我想,我們識字之後,我們就應該讀文學作品中最好的東西,不要永遠在重複a-b一ab和單音字,不要四年級五年級年年留級,不要終身坐在小學最低年級教室前排。許多人能讀就滿足了,或聽到人家閱讀就滿足了,也許隻領略到一本好書《聖經》的智慧,於是他們隻讀一些輕鬆的東西,讓他們的官能放蕩或單調地度過餘生。在我們的流通圖書館裏,有一部好幾卷的作品叫做“小讀物”,我想大約也是我沒有到過的一個市鎮的名字吧。有種人,像貪食的水鴨和鴕烏,能夠消化一切,甚至在大吃了肉類和蔬菜都很豐盛的一頓之後也能消化,因為他們不願意浪費。如果說別人是供給此種食物的機器,他們就是過屠門而大嚼的閱讀機器。他們讀了九千個關於西布倫和賽福隆尼亞的故事,他們如何相愛,從沒有人這樣地相愛過,而且他們的戀愛經過也不平坦,——總之是,他們如何愛,如何栽跟鬥,如何再爬起來,如何再相愛!某個可憐的不幸的人如何爬上了教堂的尖頂,他最好不爬上鍾樓;他既然已經毫無必要地到了尖頂上麵了,那歡樂的小說家於是打起鍾來,讓全世界都跑攏來,聽他說,啊喲,天啊!他如何又下來了!照我的看法,他們還不如把這些普遍的小說世界裏往上爬的英雄人物一概變形為風信(又鳥)人,好像他們時常把英雄放在星座之中一樣,讓那些風信(又鳥)旋轉不已,直到它們鏽掉為止,卻千萬別讓它們下地來胡鬧,麻煩了好人們。下一回,小說家再敲鍾,哪怕那公共會場燒成了平地,也休想我動彈一下。“《的-篤-咯的騰達》一部中世紀傳奇,寫《鐵特爾-托爾-但恩》的那位著名作家所著;按月連載;連日擁擠不堪,欲購從速。”他們用盤子大的眼睛,堅定不移的原始的好奇,極好的胃納,來讀這些東西,胃的褶皺甚至也無需磨練,正好像那些四歲大的孩子們,成天坐在椅子上,看著售價兩分錢的燙金封麵的《灰姑娘》——據我所見,他們讀後,連發音,重音,加強語氣這些方麵都沒有進步,不必提他們對題旨的了解與應用題旨的技術了。其結果是目力衰退,一切生機凝滯,普遍頹唐,智力的官能完全像蛻皮一樣蛻掉。這一類的薑汁麵包,是幾乎每一天從每一個烤麵包的爐子裏烤出來,比純粹的麵粉做的或黑麥粉和印第安玉米粉做的麵包更吸引人,在市場上銷路更廣。

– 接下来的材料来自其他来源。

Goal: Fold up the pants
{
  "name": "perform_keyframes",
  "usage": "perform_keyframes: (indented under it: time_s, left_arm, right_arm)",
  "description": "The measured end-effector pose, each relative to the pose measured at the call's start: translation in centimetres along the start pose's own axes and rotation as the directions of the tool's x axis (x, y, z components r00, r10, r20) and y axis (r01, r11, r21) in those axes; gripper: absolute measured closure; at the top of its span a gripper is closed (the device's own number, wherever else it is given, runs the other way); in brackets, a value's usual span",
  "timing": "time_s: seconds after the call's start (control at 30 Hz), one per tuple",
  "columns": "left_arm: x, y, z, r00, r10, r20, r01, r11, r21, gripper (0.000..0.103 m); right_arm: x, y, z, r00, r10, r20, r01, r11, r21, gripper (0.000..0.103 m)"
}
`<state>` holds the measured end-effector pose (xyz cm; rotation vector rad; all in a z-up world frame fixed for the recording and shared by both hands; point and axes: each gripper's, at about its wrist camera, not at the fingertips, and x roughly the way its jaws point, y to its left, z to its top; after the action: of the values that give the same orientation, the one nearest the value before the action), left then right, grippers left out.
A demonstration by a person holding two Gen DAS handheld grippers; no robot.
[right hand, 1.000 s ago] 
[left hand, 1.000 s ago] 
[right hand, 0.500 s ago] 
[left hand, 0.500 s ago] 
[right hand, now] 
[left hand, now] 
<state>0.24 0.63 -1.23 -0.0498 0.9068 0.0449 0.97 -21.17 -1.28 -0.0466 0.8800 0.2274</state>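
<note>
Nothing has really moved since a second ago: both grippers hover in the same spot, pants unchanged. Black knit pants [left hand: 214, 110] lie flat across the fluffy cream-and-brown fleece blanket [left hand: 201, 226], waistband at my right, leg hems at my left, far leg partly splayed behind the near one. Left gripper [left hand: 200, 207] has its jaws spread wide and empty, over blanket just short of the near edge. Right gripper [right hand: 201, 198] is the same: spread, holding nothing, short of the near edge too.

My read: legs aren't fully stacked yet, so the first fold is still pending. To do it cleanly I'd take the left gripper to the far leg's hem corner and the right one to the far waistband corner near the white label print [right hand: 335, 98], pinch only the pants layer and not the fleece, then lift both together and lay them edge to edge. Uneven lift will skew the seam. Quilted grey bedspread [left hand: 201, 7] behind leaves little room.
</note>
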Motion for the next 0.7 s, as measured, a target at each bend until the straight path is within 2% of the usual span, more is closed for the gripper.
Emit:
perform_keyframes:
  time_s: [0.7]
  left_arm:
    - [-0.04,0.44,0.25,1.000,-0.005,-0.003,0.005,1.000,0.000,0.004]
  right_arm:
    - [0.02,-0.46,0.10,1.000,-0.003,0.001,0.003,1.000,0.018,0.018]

即使所謂“好讀者”,也不讀那些最好的書。我們康科德的文化又算得了什麼呢?這個城市裏,除了極少數例外的人,對於最好的書,甚至英國文學中一些很好的書,大家都覺得沒有味道,雖然大家都能讀英文,都拚得出英文字。甚至於這裏那裏的大學出身,或所謂受有自由教育的人,對英國的古典作品也知道得極少,甚至全不知道;記錄人類思想的那些古代作品和《聖經》呢,誰要願意閱讀它們的話,是很容易得到這些書的,然而隻有極少數人肯花功夫去接觸它們。我認識一個中年樵夫,訂了一份法文報,他說不是為了讀新聞,他是超乎這一套之上的,他是為了“保持他的學習”,因為他生來是一個加拿大人;我就問他,他認為世上他能做的最好的是什麼事,他回答說,除了這件事之外,還要繼續下功夫,把他的英語弄好和提高。一般的大學畢業生所做的或想要做的就不過如此,他們訂一份英文報紙就為這樣的目標。假定一個人剛剛讀完了一部也許是最好的英文書,你想他可以跟多少人談論這部書呢?再假定一個人剛剛讀了希臘文或拉丁文的古典作品,就是文盲也知道頌揚它的;可是他根本找不到一個可談的人。他隻能沉默。我們大學裏幾乎沒有哪個教授,要是已經掌握了一種艱難的文字,還能以同樣的比例掌握一個希臘詩人的深奧的才智與詩情,並能用同情之心來傳授給那些靈敏的、有英雄氣質的讀者的;至於神聖的經典,人類的聖經,這裏有什麼人能把它們的名字告訴我呢?大多數人還不知道唯有希伯來這個民族有了一部經典。任何一個人都為了揀一塊銀幣而費盡了心機,可是這裏有黃金般的文字,古代最聰明的智者說出來的話,它們的價值是曆代的聰明人向我們保證過的;——然而我們讀的隻不過是識字課本,初級讀本和教科書,離開學校之後,隻是“小讀物”與孩子們和初學者看的故事書;於是,我們的讀物,我們的談話和我們的思想,水平都極低,隻配得上小人國和侏儒。